The topic: Crime, Punishment, and Statistical Evidence
"Various real and imagined law cases provoke the intuition that there is something wanting with purely statistical evidence in the courtroom. But in the cases in question, the probabilities of guilt or culpability are very high—high enough to meet the relevant standard of evidence. This problem is known as the ‘proof paradox’. An oft-expressed position is that legal verdicts should be based on ‘specific’ rather than ‘general’ evidence of guilt. But it is unclear what this distinction amounts to. Moreover, we need to know what is supposed to be wrong with general evidence and why it is taken to be less compelling than specific evidence. I will present some examples of the proof paradox and outline the problems associated with purely statistical evidence. I will then argue that in some cases the statistical evidence is indeed wanting but this does not mean a wholesale rejection statistical evidence nor does it mean that statistical evidence is a second-rate form of evidence."
Sunday 22nd March 2020
Dr Chris Falzon is a Visiting Fellow in the School of Humanities and Languages (Philosophy) at the University of New South Wales. He received his PhD in Philosophy from the Australian National University in 1990, where he taught until 2000. From 2001 to 2018 he taught Philosophy at the University of Newcastle. He is the author of a number of books, including Philosophy Goes to the Movies (2013) and Ethics Goes to the Movies (2018). He has published widely on twentieth-century French philosophy, and philosophy and film.
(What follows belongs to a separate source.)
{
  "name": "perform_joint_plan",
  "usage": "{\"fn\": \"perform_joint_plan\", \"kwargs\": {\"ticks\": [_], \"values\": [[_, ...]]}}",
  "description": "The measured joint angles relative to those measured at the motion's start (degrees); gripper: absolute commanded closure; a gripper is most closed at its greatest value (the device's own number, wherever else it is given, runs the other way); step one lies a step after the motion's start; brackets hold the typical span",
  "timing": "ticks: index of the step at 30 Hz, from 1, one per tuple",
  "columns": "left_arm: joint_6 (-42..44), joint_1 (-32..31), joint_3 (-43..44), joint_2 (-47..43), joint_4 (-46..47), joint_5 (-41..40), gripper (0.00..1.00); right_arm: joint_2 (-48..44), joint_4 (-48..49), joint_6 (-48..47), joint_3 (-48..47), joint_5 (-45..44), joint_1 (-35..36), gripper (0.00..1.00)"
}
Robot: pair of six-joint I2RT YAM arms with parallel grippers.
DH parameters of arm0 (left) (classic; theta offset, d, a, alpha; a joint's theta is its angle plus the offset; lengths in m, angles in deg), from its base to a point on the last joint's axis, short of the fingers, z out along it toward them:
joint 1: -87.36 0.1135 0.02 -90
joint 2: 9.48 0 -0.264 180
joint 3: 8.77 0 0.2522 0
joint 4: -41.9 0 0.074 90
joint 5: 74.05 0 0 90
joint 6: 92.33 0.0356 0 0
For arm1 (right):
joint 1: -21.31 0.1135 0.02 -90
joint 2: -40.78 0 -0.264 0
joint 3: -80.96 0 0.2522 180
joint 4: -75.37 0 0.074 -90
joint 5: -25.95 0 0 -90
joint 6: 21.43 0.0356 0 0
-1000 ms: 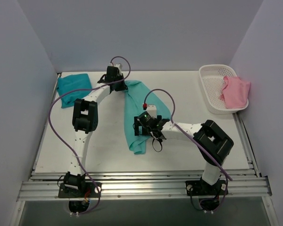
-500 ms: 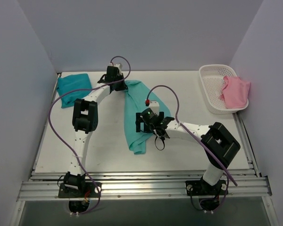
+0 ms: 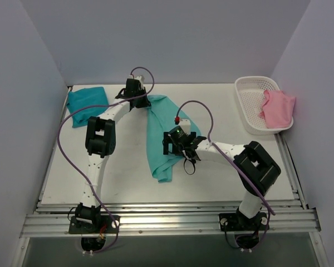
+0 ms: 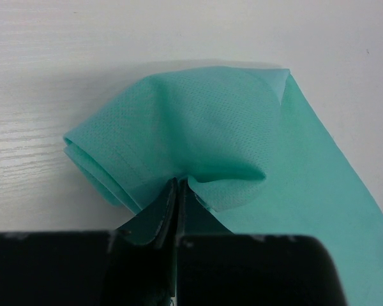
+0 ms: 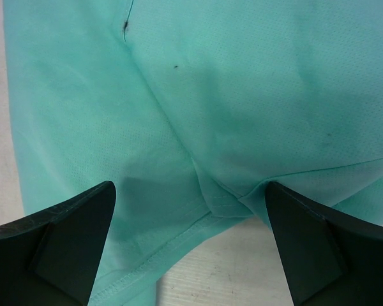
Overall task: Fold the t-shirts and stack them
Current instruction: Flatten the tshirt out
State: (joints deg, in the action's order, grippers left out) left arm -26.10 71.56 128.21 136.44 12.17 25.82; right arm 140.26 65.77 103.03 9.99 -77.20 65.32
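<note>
The mint t-shirt (image 3: 157,139) lies in the middle of the table (image 3: 100,178) as a long, narrow strip. It runs from the far side back toward the arms and is a bit wrinkled at the near end.

The left gripper (image 4: 177,197) sits right at the far end of that strip. Its jaws are pinched tight on the cloth, and the wrist view shows a bunched-up fold of a couple of layers puffing out just past the fingertips. The left arm goes up from its base at the near left, with the elbow about halfway up the table. The forearm then angles right to reach the shirt's far corner.

The right gripper (image 5: 190,191) is spread wide with nothing in it. It's over the right edge of the strip, roughly halfway along. In its wrist view the stitched hem and a little folded corner lie between the two fingers, with bare table just below. I honestly can't tell if the fingers touch the cloth or just hover. The right arm comes up from the near right, bends at the elbow and reaches left toward the middle.

The other t-shirt, the darker teal one (image 3: 86,104), is a folded square in the far left corner, well apart from both grippers. A white basket (image 3: 246,92) sits at the far right with a pink cloth (image 3: 278,108) draped over its rim.
</note>
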Motion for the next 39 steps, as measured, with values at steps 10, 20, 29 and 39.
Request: {"fn": "perform_joint_plan", "kwargs": {"ticks": [10, 20, 29, 39], "values": [[0.00, 0.00, 0.00, 0.00, 0.00, 0.07, 0.98, -0.94, -2.05, 0.07, -1.07, -1.57, 4.72, 0.00], [0.00, 0.00, 0.00, 0.00, 0.11, 0.42, 0.98, -0.02, -1.66, 0.04, -1.51, -1.46, 2.99, 0.00], [-0.09, 0.00, -0.74, 0.00, 0.87, 1.14, 0.98, 3.37, 0.09, -0.02, -1.51, 0.26, -2.84, 0.00], [-1.03, -0.02, -1.07, 0.00, 2.19, 1.84, 0.98, 4.17, -0.31, 0.37, -2.25, -1.53, 0.28, 0.00]]}}
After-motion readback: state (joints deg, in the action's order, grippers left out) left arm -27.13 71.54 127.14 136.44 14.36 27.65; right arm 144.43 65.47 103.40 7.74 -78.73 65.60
The topic: Film, thought experiments and philosophical experiences
"Why might a philosopher want to go to the cinema? As a form of relief from philosophy, if you’re the famously tortured philosopher Wittgenstein. But, apart from offering a distraction, films can be effective in dramatizing philosophical problems. How do I know I’m not in The Matrix? Some would argue that films can even be said to ‘do’ philosophy. In this talk I will discuss one influential view on this, that films do philosophy by working like the thought experiments that can be found in written philosophical texts. I will argue that it is better to think of the film medium as making possible forms of experimentation that go beyond what can be done within written philosophical texts. Film as experimental in this sense enlarges the possibilities for thinking about what is presupposed or taken-for-granted in our thinking. I’ll suggest that this points to an expanded idea of what counts as philosophical reflection itself – to philosophy as a practice of thought that transforms the thinker, and not primarily through the force of better argument, but through experiences that change how one thinks. This in turn provides a way of thinking about the cinematic thought experiment as a form of philosophising. It is above all by portraying transformative ‘philosophical experiences’ that films can be said to do philosophy."
Sunday 19th April 2020
Gary Dowling is a mature age student at Macquarie University studying philosophy and politics. Gary has lectured at the Philosophy Forum and the University of the Third Age on philosophy and is a founding member of the Port Macquarie Philosophy Forum.
The topic: The Philosophy of Religion
This topic will examine how philosophical thought has developed over time regarding belief in God, the existence of God, and the shifting nature of belief due to the rise of secularism. Some of the issues that will be discussed include: Is there is a moral necessity for faith? Does secular humanism fill the faith gap? Why is religion so pervasive? The thoughts of philosophers of the Enlightenment start this journey from the early 17th century which progresses through to current times. Descartes, Leibniz, Paley, Hume, Kant, Kierkegaard, Nietzsche and Taylor are the key players in the development of western philosophical thought on religion. The presentation will conclude with the question “Will the religious inherit the earth?”